Underwood Urges the Department of Veterans Affairs To Improve Trainings for Veteran Suicide Prevention
WASHINGTON— Today, Congresswoman Lauren Underwood (IL-14) wrote the U.S. Department of Veterans Affairs (VA) Under Secretary for Benefits Paul Lawrence requesting additional information on the level of training Veterans Benefit Administration (VBA) contractors receive for suicide prevention. Currently, VA contracted examiners are required to complete a "general competency" training package within 180 days of joining the VA, including just one single module dedicated to suicide prevention.
Additionally, Underwood expressed concern about the VA's current sole reliance on the Veterans Crisis Line (VCL) for at-risk veterans during vulnerable times. In the letter, Underwood inquired into VA's plans to expand or update suicide prevention training and protocols for both VA and contracted clinicians and examiners.
"Despite the effectiveness of the VCL, I am concerned that sole reliance on the hotline may leave veterans vulnerable to potential wait times, technical difficulties, and other issues that may arise while waiting for assistance. I encourage you to work with medical and mental health providers—including VA contracted providers and examiners—to ensure that appropriate training is designed and implemented," wrote Underwood.
As a member of the Committee on Veterans' Affairs, Underwood has made addressing the veteran suicide crisis a top priority. Last year, Underwood introduced the Veterans' Care Quality Transparency Act to ensure both the VA and outside providers are offering veterans high-quality mental health and suicide prevention services. The legislation passed the House of Representatives with unanimous support and is awaiting consideration by the Senate. Additionally, Underwood introduced the Post-9/11 Veteran Suicide Prevention Counseling Act to improve veterans' health by improving access to contraceptives and preventing veteran suicide by offering proactive screening and counseling to address the unique needs of post-9/11 veterans.
Full text of the letter can be found here and below.
January 23, 2019
The Honorable Paul Lawrence
Under Secretary for Benefits
U.S. Department of Veterans Affairs
810 Vermont Avenue, NW
Washington, DC 20420
Under Secretary Lawrence,
I am writing to request additional information on the suicide prevention training required for Veterans Benefit Administration (VBA) contractors. While I greatly appreciate the Department of Veterans Affairs' (VA) timely responses to my previous requests for information on this topic, additional questions remain to be answered.
A November 22, 2019, response from VA detailed that contracted examiners are required to complete a "general competency" training package within 180 days of joining VA's network. This "general" training includes a single module dedicated to suicide prevention.
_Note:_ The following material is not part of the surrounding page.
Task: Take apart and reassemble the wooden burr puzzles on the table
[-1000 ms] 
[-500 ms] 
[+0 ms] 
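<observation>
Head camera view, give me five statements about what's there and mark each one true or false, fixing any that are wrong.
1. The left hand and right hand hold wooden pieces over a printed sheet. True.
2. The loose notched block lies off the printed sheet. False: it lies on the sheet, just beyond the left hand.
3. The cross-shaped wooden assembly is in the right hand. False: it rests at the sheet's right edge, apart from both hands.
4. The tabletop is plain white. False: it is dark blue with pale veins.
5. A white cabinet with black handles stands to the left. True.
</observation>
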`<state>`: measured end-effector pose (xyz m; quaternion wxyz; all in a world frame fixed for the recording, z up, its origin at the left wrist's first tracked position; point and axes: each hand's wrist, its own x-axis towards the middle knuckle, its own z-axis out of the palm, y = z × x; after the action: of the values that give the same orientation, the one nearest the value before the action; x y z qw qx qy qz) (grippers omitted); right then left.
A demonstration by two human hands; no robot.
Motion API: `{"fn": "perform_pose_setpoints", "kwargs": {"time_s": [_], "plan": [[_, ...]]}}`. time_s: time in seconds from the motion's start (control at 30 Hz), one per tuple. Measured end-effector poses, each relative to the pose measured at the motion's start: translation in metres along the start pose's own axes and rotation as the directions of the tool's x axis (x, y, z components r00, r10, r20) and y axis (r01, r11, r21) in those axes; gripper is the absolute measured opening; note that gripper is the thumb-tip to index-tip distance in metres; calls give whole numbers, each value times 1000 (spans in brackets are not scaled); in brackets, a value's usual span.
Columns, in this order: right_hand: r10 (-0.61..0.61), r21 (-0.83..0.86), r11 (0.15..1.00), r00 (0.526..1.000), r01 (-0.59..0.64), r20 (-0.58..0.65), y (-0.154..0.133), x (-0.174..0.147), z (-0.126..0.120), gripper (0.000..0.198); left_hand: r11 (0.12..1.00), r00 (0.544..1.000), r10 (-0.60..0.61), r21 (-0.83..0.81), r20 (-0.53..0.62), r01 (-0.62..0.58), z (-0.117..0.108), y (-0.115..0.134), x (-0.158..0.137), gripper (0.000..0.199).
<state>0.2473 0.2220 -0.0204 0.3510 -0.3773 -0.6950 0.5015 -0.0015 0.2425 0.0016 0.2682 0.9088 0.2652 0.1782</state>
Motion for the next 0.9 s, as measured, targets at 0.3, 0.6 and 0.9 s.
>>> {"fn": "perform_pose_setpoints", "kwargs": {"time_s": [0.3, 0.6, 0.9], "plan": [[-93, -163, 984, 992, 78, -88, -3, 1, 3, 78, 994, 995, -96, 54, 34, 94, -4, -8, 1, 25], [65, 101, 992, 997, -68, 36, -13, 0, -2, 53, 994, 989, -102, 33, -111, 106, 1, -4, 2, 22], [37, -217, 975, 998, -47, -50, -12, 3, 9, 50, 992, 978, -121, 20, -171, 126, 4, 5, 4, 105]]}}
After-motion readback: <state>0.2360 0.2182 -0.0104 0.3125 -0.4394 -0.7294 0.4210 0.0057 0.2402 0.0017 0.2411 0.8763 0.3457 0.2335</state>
Per VA, these contracted examiners are sometimes afforded additional training opportunities through their professional licensing and continuing education programs, although these additional trainings are not required.
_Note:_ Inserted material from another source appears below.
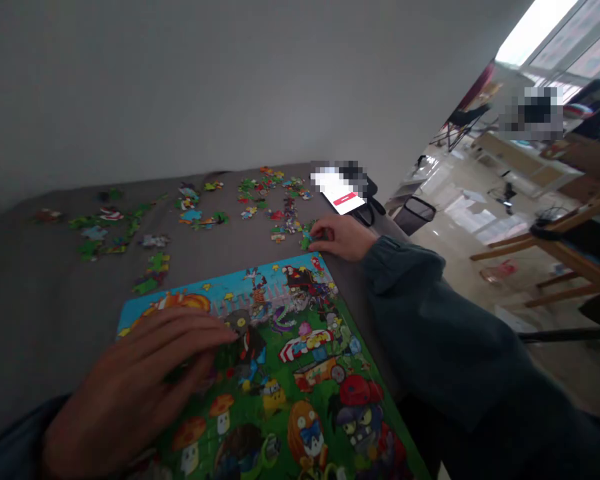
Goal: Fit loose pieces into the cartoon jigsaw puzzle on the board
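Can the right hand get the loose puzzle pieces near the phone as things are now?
Probably yes. The right hand already rests at the edge of those loose pieces on the grey table, and nothing lies between them.

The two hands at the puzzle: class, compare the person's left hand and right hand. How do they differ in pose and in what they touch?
The left hand lies flat with fingers spread on the assembled puzzle board; the right hand is curled, fingertips at the loose puzzle pieces beyond the board. The left hand is near the camera and looks large; the right hand reaches farther out and looks small. Both come out of dark sleeves and rest over the grey table.
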A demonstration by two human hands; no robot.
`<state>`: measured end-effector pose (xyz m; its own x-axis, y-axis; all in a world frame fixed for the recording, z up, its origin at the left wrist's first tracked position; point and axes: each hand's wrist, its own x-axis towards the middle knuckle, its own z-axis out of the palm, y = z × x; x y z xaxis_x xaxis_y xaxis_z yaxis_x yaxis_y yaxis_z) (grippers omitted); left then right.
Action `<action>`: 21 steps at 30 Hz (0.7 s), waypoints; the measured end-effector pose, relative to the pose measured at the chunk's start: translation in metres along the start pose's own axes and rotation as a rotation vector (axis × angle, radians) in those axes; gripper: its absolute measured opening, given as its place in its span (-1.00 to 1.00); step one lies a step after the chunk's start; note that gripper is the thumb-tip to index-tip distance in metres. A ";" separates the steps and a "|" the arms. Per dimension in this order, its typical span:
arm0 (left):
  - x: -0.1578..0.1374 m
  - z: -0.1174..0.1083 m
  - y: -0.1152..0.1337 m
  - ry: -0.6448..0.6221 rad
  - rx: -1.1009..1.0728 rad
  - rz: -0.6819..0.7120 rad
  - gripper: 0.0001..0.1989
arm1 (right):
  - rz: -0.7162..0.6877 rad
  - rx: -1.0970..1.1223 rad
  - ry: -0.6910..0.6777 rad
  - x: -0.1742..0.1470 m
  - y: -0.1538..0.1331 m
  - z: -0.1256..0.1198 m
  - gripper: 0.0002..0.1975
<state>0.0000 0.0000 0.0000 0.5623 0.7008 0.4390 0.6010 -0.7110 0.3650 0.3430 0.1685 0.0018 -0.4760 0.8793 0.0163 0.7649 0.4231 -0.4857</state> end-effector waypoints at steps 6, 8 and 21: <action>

In the same response, VA outlined that the Disability Benefits Questionnaires (DBQs) assess for suicidality and that examiners have a protocol to follow if a veteran presents with significant risk. "This protocol involves calling the Veterans Crisis Line (VCL) and/or the appropriate law enforcement authorities based on the laws and regulations of each state in order to ensure a warm handoff for appropriate care. The VCL will then provide follow-up to the individual often offering local VA treatment resources. The contractors are currently required to give the claimant the VCL info when suicide risk (not just imminent risk) is found during the exams and to note such action was taken in the exam report. The VCL is then the centralized referral mechanism to VHA, as the VCL's role is to then assist the individual with local VA resources."[1]
I am concerned that the current guidelines place sole reliance on a telephone as the focal point for suicide prevention. Despite the effectiveness of the VCL, this may leave the veteran vulnerable to potential wait times, technical difficulties, and other issues that may arise while waiting for assistance. I encourage you to work with medical and mental health providers—including VA contracted providers and examiners—to ensure that appropriate training is designed and implemented. I also ask that you provide answers in writing to the questions below:
- How are contract examiners trained to call emergency services or to help provide support to the veteran if they are in crisis? Please provide a copy of the training materials used.
- What, if any, plans do you have to expand or update suicide prevention training and protocols for both VA and contracted clinicians and examiners?
Thank you for your prompt attention to this matter.